1. Zhivago Wolf
2. The Mirror Lies
3. Scars
4. Paradise of Thieves
5. Red Eyes
6. Poisoned
7. The Legend of Elijah Shade
The ninth album from Arena finds the quintet on bold form with a studio album that captures the energy of their live shows. Double Vision might be the heaviest album of their career – it certainly packs more weight than its two closest predecessors, 2015’s The Unquiet Sky and The Seventh Degree Of Separation from 2011. Instead, this feels closer to Contagion and Immortal? from the early 2000s.
Production duties are shared between keyboard player Clive Nolan, drummer Mick Pointer and guitarist John Mitchell, with the latter handling mixing and mastering, and the results of their combined efforts are hugely impressive. There’s never a moment where the sound becomes cluttered, even when the band are really giving it some welly. Instead, every instrument has its own space in the mix.

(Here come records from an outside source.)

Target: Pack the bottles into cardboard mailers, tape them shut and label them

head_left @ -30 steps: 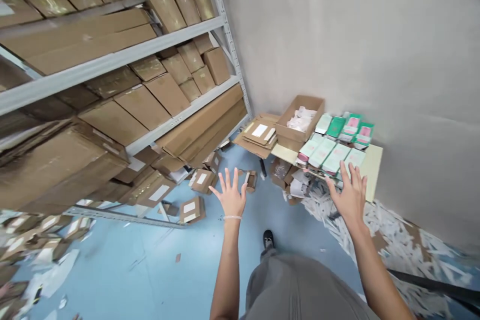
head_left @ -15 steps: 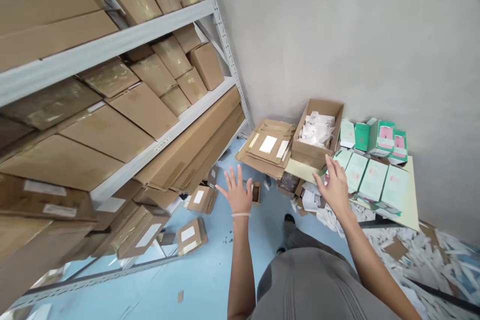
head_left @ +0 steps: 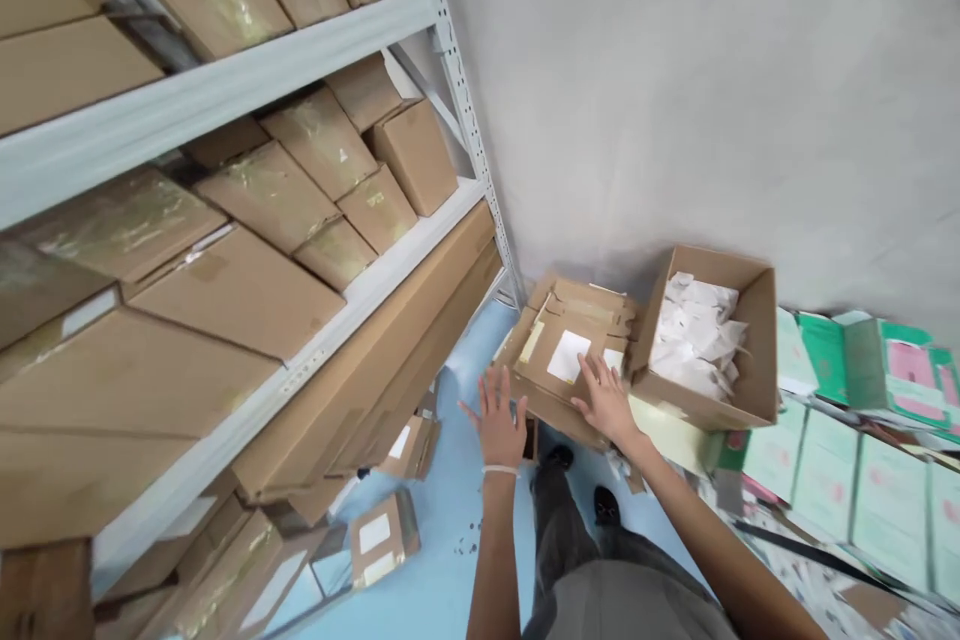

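Note:
My left hand [head_left: 501, 423] hovers with fingers spread, just left of a stack of flattened cardboard boxes [head_left: 574, 309]. Over the stack's front right part is my right hand [head_left: 606, 402], its fingers apart and holding nothing; whether it touches the cardboard I cannot tell. White labels [head_left: 568, 356] show on the top piece. Right of the stack stands an open cardboard box [head_left: 757, 340] filled with crumpled white paper [head_left: 694, 330].
Grey metal shelving [head_left: 375, 285] loaded with brown cartons [head_left: 240, 290] runs along the left. Mint-green boxes [head_left: 825, 470] sit at the right, with paper scraps [head_left: 885, 610] below. A labelled carton [head_left: 382, 538] lies on the blue floor [head_left: 442, 580]. A grey wall [head_left: 660, 100] closes off the back.
The view has moved closer to the flattened cardboard. My right hand has gone from beside the mint-green boxes to over the stack. My left hand stays spread, now nearer the stack.

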The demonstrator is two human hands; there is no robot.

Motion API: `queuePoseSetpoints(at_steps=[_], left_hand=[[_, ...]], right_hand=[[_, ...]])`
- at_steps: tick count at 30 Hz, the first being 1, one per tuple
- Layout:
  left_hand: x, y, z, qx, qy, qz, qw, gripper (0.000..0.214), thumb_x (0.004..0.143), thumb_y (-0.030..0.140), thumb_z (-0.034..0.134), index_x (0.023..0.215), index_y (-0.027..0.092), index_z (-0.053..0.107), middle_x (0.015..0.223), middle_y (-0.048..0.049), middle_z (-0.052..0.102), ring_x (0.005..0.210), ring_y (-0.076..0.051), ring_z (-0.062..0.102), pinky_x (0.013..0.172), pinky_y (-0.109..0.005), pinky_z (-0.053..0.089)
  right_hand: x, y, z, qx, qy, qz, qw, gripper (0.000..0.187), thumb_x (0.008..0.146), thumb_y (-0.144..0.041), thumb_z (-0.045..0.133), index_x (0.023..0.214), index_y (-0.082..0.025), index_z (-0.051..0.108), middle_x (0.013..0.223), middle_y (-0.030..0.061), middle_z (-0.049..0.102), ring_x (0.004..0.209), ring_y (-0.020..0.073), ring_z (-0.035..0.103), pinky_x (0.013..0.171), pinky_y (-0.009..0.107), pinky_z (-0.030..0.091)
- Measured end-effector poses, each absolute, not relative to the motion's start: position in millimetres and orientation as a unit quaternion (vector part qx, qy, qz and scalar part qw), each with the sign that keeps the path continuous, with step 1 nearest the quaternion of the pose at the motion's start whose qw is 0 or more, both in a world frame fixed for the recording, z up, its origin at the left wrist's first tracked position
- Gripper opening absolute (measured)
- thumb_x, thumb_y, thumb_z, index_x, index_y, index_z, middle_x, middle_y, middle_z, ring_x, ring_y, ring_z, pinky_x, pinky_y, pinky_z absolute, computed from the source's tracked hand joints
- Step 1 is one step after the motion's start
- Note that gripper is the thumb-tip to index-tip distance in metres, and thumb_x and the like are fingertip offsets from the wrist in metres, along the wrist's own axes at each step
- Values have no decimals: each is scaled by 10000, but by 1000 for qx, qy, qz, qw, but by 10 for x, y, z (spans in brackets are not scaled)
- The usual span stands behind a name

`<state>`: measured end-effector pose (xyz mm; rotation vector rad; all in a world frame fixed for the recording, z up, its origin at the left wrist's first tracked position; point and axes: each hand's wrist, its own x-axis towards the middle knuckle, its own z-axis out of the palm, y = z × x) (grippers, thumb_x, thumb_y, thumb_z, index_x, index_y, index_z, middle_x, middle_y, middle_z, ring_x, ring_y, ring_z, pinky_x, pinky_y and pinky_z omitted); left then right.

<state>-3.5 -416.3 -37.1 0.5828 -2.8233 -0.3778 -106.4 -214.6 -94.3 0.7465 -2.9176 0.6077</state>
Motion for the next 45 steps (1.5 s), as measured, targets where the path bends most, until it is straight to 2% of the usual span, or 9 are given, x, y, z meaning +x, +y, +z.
queuePoseSetpoints(at_steps=[8,13,18,24,30,35,38,41,45], left_hand=[[-1027,-4870,-678,15,-989,-136,53,596,991,287,427,1567,295,275,1620,-54,308,1504,-300,268,1236,-567,180],[-1422,-5207,-730,-17,-992,-123,21,578,992,245,395,1558,293,292,1618,-66,315,1503,-290,277,1221,-607,145],[-1618,-5224,-747,-18,-992,-128,6,579,1001,264,365,1568,292,251,1624,-76,300,1504,-285,277,1206,-632,135],[-1700,-5011,-723,-14,-989,-146,5,556,1015,286,330,1566,278,261,1630,-79,285,1502,-272,285,1200,-646,107],[-1777,-4855,-430,-4,-983,-173,57,546,1028,315,292,1570,251,271,1617,-111,312,1498,-285,293,1190,-650,157],[-1790,-4741,104,40,-965,-205,160,556,1040,389,261,1572,226,271,1586,-155,371,1493,-295,306,1172,-670,192],[-1707,-4601,347,45,-958,-209,192,569,1038,420,267,1564,207,296,1571,-180,389,1489,-307,313,1170,-682,167],[-1570,-4354,463,3,-957,-199,209,566,1035,411,284,1564,210,294,1595,-161,351,1497,-309,292,1176,-687,124],[-1351,-3859,514,-66,-955,-197,213,541,1029,377,330,1538,198,351,1555,-150,426,1475,-298,342,1188,-683,46]], right_hand=[[-1213,-2651,-1940,196,-976,92,-6,1201,673,-274,767,1613,-225,22,1667,187,47,1501,405,194,1189,557,226],[-1063,-2683,-2161,196,-979,40,29,1122,750,-215,661,1607,-209,-63,1659,181,1,1487,405,241,1169,570,269],[-1073,-2602,-2164,233,-972,13,34,985,792,-245,616,1608,-137,75,1632,227,175,1416,397,393,1097,560,392],[-1228,-2648,-1902,216,-972,-36,80,789,802,4,444,1565,-114,280,1476,216,500,1264,327,584,995,499,515],[-1375,-2539,-1017,141,-983,73,91,716,805,32,403,1493,-161,454,1457,105,554,1344,263,523,1109,446,447],[-1288,-2271,-104,63,-965,210,142,711,811,19,367,1472,-214,489,1433,44,583,1312,210,557,1027,361,510],[-1037,-2042,316,-4,-934,311,179,537,901,-109,412,1396,-247,568,1259,56,706,1050,234,707,868,335,559],[-648,-1685,579,-94,-865,438,224,324,971,-354,475,1164,-208,690,862,47,761,721,228,700,660,302,537],[21,-1037,722,-162,-735,600,272,383,892,-541,600,1001,-181,671,866,38,727,784,210,662,687,288,530]])
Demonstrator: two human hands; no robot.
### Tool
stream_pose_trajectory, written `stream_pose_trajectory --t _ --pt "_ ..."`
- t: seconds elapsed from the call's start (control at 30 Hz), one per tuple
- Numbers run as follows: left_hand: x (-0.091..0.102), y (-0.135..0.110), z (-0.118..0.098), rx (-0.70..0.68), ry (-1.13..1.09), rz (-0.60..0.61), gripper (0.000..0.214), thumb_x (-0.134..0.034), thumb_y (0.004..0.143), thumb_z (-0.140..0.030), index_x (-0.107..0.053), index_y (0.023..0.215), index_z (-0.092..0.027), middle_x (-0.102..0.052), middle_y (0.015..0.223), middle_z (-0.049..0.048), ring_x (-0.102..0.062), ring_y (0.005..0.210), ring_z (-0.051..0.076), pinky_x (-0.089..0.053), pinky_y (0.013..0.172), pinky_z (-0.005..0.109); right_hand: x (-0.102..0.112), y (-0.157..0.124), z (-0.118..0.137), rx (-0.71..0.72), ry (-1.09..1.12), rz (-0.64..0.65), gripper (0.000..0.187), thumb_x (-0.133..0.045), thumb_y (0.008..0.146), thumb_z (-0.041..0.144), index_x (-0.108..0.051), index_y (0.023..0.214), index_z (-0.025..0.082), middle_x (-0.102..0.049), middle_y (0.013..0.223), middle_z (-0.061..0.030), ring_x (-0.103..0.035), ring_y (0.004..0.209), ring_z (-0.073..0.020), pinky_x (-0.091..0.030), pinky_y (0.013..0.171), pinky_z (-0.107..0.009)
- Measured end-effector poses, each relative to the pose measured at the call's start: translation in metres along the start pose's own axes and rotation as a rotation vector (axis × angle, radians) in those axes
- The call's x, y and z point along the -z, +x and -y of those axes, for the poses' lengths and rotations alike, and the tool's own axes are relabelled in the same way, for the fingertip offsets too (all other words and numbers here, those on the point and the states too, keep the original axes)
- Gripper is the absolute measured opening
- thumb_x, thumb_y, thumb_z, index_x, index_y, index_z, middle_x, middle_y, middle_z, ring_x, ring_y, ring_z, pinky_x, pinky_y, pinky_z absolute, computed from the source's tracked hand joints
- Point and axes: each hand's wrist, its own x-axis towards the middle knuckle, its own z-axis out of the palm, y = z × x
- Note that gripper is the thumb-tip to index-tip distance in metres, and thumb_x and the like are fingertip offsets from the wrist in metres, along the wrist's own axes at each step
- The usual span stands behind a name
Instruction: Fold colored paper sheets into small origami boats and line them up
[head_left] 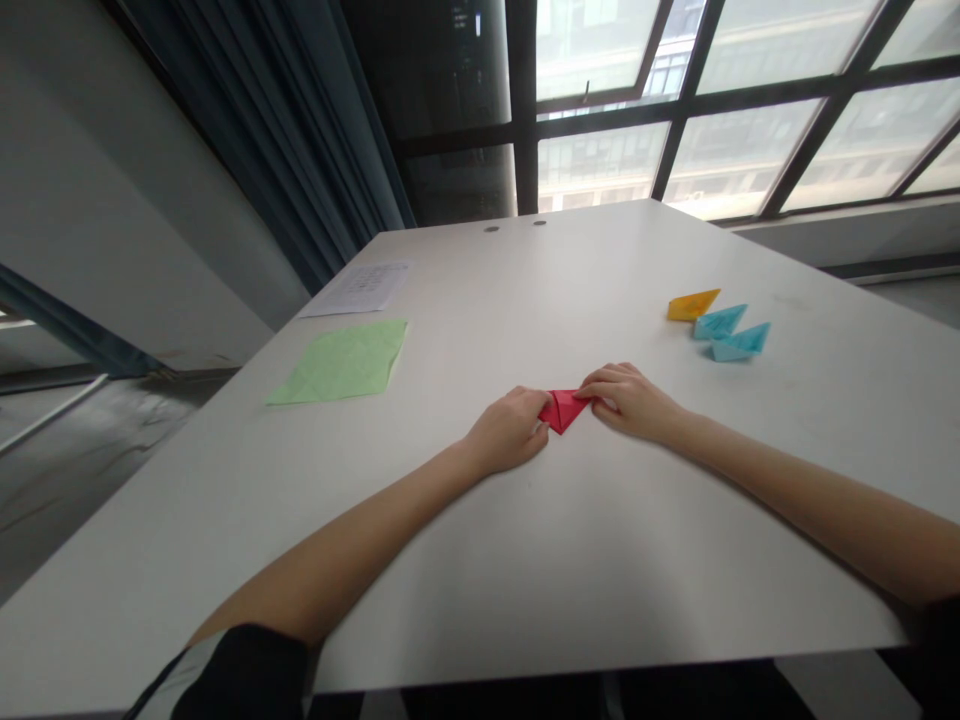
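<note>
Left hand (510,430) and right hand (628,402) hold red paper (564,409) between them.

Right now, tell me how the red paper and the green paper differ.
The red paper is folded into a compact, pointed shape; the green paper lies spread out and looks larger. The left hand and right hand are on the red paper, while neither touches the green paper.
</note>
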Motion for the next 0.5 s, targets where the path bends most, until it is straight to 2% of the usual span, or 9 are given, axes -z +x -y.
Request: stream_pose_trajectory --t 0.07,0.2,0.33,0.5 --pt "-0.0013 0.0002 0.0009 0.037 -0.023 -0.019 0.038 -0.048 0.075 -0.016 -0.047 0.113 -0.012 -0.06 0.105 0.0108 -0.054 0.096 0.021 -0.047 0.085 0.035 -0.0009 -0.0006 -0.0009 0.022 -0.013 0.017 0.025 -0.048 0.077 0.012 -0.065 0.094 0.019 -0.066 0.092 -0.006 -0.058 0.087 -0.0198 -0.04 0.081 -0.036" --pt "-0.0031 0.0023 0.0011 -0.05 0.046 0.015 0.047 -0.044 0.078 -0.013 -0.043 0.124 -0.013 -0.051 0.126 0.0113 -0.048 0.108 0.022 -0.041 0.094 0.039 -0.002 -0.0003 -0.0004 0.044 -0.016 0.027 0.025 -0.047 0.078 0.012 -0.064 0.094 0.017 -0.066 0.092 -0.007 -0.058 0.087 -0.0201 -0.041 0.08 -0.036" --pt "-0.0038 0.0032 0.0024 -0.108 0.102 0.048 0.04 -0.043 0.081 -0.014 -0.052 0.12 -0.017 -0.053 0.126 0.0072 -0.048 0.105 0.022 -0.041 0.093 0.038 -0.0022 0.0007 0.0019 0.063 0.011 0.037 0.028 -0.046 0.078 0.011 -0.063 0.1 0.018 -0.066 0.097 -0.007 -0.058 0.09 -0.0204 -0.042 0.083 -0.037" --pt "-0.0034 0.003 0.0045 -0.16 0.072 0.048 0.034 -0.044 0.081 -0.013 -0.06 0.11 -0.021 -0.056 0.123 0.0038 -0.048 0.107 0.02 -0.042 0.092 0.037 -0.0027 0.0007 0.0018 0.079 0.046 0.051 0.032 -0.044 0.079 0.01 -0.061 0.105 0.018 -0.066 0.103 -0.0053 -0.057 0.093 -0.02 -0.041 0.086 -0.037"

The opening Zhivago Wolf starts with Mitchell laying down a meaty riff over Pointer’s cascading tom-toms, before the sound opens up to make room for Paul Manzi’s mighty voice to take centre stage. The Mirror Lies is a slab of keyboard-led symphonic rock punctuated with stabs of heavy metal riffage from Mitchell. Scars begins as a power ballad, with Manzi pleading, ‘Help me to find a way to talk to you,’ but it all kicks off when Mitchell steals the spotlight with an incandescent extended guitar solo that’s positively loaded with drama.
Paradise Of Thieves asserts its prog credentials with its odd time signatures and, as much as Arena emerged from the 90s neo-prog scene, this is one of several songs that harks back to the heydays of Uriah Heep and Deep Purple.
Red Eyes is a standout, with Nolan’s keys playing against Mitchell’s hefty riffing and a seriously catchy hook in the chorus. The organ sound lends the track a hint of the late 60s when bands like Vanilla Fudge and The Nice bridged the gap between psychedelia and the birth of heavy metal. The acoustic guitar that leads the way into Poisoned provides a breather after the intensity of Red Eyes, while there’s a touch of Ian Gillan in Manzi’s vocals.
Opera Fanatica from Pepper’s Ghost, and Moviedrome from Immortal? have shown that Arena have never been afraid to tackle ambitious, long-form compositions, but they really stretch their wings here with the seven parts of The Legend Of Elijah Shade. It’s rather glorious, chock-full of bombast and operatic grandstanding. Fingers crossed they’ll play it live.
Arena might not be prog’s most prolific band with just nine studio albums across 23 years, but Double Vision proves the importance of quality over quantity.